Exercise: Give the data below again exactly as it stands. Omit the pictures.

Information supplied:
BEGIN
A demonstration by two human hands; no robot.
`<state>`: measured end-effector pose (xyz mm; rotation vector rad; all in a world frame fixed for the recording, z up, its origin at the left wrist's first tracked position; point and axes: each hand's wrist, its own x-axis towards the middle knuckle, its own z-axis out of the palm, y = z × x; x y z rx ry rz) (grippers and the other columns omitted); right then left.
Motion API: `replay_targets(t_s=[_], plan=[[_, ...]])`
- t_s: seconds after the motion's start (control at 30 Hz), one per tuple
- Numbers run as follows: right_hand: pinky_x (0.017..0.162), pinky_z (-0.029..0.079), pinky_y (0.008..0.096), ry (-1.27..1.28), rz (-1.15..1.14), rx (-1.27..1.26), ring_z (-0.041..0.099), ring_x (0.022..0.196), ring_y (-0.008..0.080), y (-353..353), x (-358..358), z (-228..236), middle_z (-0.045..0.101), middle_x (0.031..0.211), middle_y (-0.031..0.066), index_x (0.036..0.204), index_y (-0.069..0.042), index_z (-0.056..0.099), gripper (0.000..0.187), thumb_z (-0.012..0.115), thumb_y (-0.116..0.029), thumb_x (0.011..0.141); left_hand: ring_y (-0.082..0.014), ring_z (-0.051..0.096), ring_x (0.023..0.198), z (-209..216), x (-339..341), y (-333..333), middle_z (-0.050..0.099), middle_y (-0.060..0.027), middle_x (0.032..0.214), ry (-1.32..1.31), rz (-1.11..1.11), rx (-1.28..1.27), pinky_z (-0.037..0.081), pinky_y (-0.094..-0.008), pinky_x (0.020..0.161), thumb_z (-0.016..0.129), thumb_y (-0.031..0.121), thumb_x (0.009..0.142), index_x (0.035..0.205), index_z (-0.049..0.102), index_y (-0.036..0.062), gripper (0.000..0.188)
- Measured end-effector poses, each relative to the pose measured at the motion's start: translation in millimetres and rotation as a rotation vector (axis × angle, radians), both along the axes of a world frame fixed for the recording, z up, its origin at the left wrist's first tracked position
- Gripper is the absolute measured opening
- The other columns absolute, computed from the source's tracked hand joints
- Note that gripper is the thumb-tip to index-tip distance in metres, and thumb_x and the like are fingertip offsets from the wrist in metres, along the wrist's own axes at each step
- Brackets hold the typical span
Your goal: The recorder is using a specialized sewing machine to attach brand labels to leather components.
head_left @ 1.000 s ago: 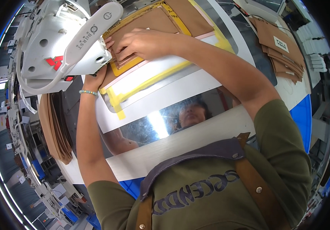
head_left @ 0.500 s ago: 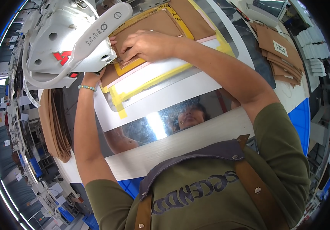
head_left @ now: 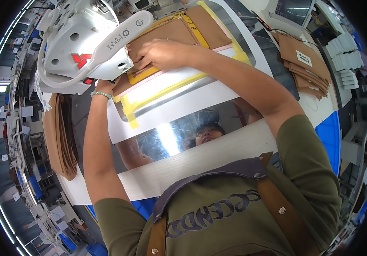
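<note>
My right hand (head_left: 162,53) rests over a brown fabric piece (head_left: 175,34) inside a yellow-edged template frame (head_left: 198,30). Its fingers are bent and drawn together, with the fingertips at the fabric beside the machine head. Most of my left hand (head_left: 105,86) is hidden behind the white sewing machine head (head_left: 66,47); only the wrist, with a beaded bracelet (head_left: 101,94), and part of the hand show. The frame sits on a white template sheet (head_left: 149,118) edged with yellow tape (head_left: 164,94).
Folded brown fabric pieces (head_left: 59,136) hang at the table's left edge. A stack of brown pieces with a white label (head_left: 296,57) lies on the right, near a screen (head_left: 292,12). A shiny metal plate (head_left: 149,138) borders the pale near table edge (head_left: 200,155).
The view has shifted a little, so the machine head sits slightly farther right in the picture. Both hands stay at nearly the same places by the machine, with the right fingers still bent over the fabric.
</note>
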<state>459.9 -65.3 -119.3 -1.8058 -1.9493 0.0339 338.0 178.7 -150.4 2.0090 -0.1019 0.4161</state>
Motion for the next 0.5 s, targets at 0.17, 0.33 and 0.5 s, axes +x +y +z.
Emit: replay_targets(t_s=[0.17,0.33,0.5], plan=[[0.110,0.048,0.0394,0.005,-0.028,-0.059,0.062,0.128,0.0225,-4.1,-0.8,2.3,0.072,0.134,0.0020,0.121,-0.019,0.082,0.041,0.062,0.000,0.092,-0.0270,0.066,0.124,-11.7,-11.0,8.9,0.072,-0.0148,0.131,0.056,0.052,0.251,0.052,-0.0395,0.107,0.067,0.006,0.100,0.128,0.069,0.0030,0.027],[0.110,0.049,0.0397,0.005,0.001,0.022,0.063,0.126,0.0227,-0.8,-1.3,-4.1,0.073,0.130,0.0036,0.119,-0.018,0.083,0.038,0.062,-0.001,0.092,-0.0268,0.066,0.125,-22.8,-18.2,34.6,0.071,-0.0151,0.132,0.116,0.139,0.500,0.053,-0.0400,0.106,0.070,0.010,0.099,0.132,0.066,0.0027,0.034],[0.110,0.048,0.0413,0.025,-0.062,-0.045,0.063,0.126,0.0235,-2.6,-4.0,8.2,0.073,0.130,0.0040,0.120,-0.013,0.082,0.034,0.064,-0.004,0.093,-0.0266,0.065,0.125,-38.0,-30.5,48.7,0.071,-0.0152,0.132,0.171,0.208,0.700,0.054,-0.0404,0.104,0.072,0.012,0.098,0.136,0.065,0.0025,0.039]])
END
Answer to the exercise:
A demonstration by two human hands; no robot.
`<state>`: measured end-effector pose (xyz mm; rotation vector rad; all in a world frame fixed for the recording, z up, its origin at the left wrist's first tracked position; point and axes: each hand's wrist, its own x-axis towards the middle knuckle, its own z-axis out of the palm, y = z × x; x y z rx ry rz) (grippers and the other columns omitted); right then left.
Motion API: `replay_targets(t_s=[_], plan=[[_, ...]])`
- t_s: seconds after the motion's start (control at 30 Hz), one per tuple
- Numbers run as follows: right_hand: pinky_x (0.017..0.162), pinky_z (-0.029..0.079), pinky_y (0.008..0.096), ry (-1.27..1.28), rz (-1.15..1.14), rx (-1.27..1.26), ring_z (-0.041..0.099), ring_x (0.022..0.196), ring_y (-0.008..0.080), y (-353..353), x (-358..358), z (-228..236), middle_z (-0.045..0.101), middle_x (0.031..0.211), middle_y (-0.031..0.066), index_x (0.036..0.204), index_y (-0.069..0.042), index_z (-0.056..0.099), gripper (0.000..0.187), thumb_z (-0.012..0.115), thumb_y (-0.116..0.029), thumb_x (0.011..0.141); left_hand: ring_y (-0.082..0.014), ring_z (-0.051..0.096), ring_x (0.023..0.198), z (-209..216), x (-339..341), y (-333..333), middle_z (-0.050..0.099), middle_y (-0.060..0.027), middle_x (0.032..0.214), ry (-1.32..1.31), rz (-1.11..1.11), rx (-1.28..1.27), pinky_z (-0.037..0.081), pinky_y (-0.094..-0.008), pinky_x (0.020..0.161), thumb_z (-0.016..0.129), thumb_y (-0.031..0.121), thumb_x (0.009..0.142), index_x (0.035..0.205), index_z (-0.049..0.102), index_y (-0.036..0.062), gripper (0.000..0.188)
- Measured end-effector poses, each relative to the pose measured at the motion's start: translation in millimetres and rotation as a rotation vector (axis × angle, radians), both along the axes of a world frame fixed for the recording, z up, its origin at the left wrist's first tracked position
- Gripper is the absolute measured opening
- The other columns absolute, computed from the source's tracked hand joints
- Note that gripper is the thumb-tip to index-tip distance in metres, and thumb_x and the like are fingertip offsets from the wrist in metres, along the wrist's own axes at each step
- Brackets hold the typical span
Your goal: The recorder is using a specialized sewing machine to attach brand labels to leather components.
head_left @ 1.000 s ago: 
head_left @ 0.500 s ago: 
head_left @ now: 
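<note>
My right hand (head_left: 162,53) rests over a brown fabric piece (head_left: 175,34) inside a yellow-edged template frame (head_left: 198,30). Its fingers are bent and drawn together, with the fingertips at the fabric beside the machine head. Most of my left hand (head_left: 105,86) is hidden behind the white sewing machine head (head_left: 66,47); only the wrist, with a beaded bracelet (head_left: 101,94), and part of the hand show. The frame sits on a white template sheet (head_left: 149,118) edged with yellow tape (head_left: 164,94).
Folded brown fabric pieces (head_left: 59,136) hang at the table's left edge. A stack of brown pieces with a white label (head_left: 296,57) lies on the right, near a screen (head_left: 292,12). A shiny metal plate (head_left: 149,138) borders the pale near table edge (head_left: 200,155).
The view has shifted a little, so the machine head sits slightly farther right in the picture. Both hands stay at nearly the same places by the machine, with the right fingers still bent over the fabric.
</note>
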<state>459.9 -65.3 -119.3 -1.8058 -1.9493 0.0339 338.0 178.7 -150.4 2.0090 -0.1019 0.4161</state>
Motion for the next 0.5 s, targets at 0.17, 0.33 and 0.5 s, axes +x +y +z.
Emit: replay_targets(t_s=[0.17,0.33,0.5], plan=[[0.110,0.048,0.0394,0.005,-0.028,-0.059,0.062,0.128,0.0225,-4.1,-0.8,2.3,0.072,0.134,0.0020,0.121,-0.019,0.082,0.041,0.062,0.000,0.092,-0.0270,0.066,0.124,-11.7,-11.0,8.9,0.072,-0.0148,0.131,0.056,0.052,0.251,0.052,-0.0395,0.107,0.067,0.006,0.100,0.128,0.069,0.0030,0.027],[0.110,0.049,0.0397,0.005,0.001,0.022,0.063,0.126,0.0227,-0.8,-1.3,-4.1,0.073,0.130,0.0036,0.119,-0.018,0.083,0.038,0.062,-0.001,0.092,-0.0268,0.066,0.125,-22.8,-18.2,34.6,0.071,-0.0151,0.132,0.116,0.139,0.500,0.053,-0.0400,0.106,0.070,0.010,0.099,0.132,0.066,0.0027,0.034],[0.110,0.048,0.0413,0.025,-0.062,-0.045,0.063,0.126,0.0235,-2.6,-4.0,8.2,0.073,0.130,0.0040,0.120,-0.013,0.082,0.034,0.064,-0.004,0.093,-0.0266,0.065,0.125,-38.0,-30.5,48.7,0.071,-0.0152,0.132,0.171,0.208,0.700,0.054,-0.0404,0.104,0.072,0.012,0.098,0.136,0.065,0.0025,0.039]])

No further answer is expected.